Also, see the Best Online Essays of 2016.

Enlightened Management


“Progress is sustainable, indefinitely. But only by people who engage in a particular kind of thinking and behaviour – the problem-solving and problem-creating kind characteristic of the Enlightenment. And that requires the optimism of a dynamic society” (Deutsch, 2011, p.423)

Management is the process by which people control resources, and the ultimate resource is people. So management is predominantly about how we try to influence and affect the actions of other people, typically in an organisational setting. If you want to develop your skills as managing people, you need to understand those people and how they do their jobs. Therefore a critical prerequisite for management is a broad understanding of business. This is the value of an MBA education – it gives managers the background knowledge to improve their management skills.
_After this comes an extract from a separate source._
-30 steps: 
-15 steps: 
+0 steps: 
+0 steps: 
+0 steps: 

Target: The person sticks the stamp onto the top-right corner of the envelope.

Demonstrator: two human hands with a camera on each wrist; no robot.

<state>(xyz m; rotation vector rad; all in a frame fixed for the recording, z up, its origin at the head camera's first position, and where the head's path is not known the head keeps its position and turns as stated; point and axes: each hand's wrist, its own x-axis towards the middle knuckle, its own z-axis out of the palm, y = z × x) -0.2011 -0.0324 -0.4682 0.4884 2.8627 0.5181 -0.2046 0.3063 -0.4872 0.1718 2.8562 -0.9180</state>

One of the biggest misconceptions with management is that it is a necessary component of career progression. This is because companies tend to have hierarchical structures and promotion involves moving upwards. Therefore you advance my taking on more managerial responsibilities. This is a critical mistake because there is a difference between (i) creating organisational value; and (ii) being a good manager. Good managers create organisational value, but there are plenty of other ways to create value that don’t require management. Although management requires a broad knowledge base it is a specialist skillset and not everyone wants to be or should be managers. The goal of a manager should be to develop a team that excels at their job. This will create value for the organisation, reflected in compensation for the team members, and compensation for the manager. Managers should see themselves as an enabler and developer of talent (i.e. a coach). If you are a good manager you will assemble a superb team of superstar employees who probably create more value than you do. You shouldn’t expect to earn more money than team members, or enjoy a higher status. Your broad skillset which is in large part intangible and multifaceted is adept at cultivating a winning team, but you are not the hero.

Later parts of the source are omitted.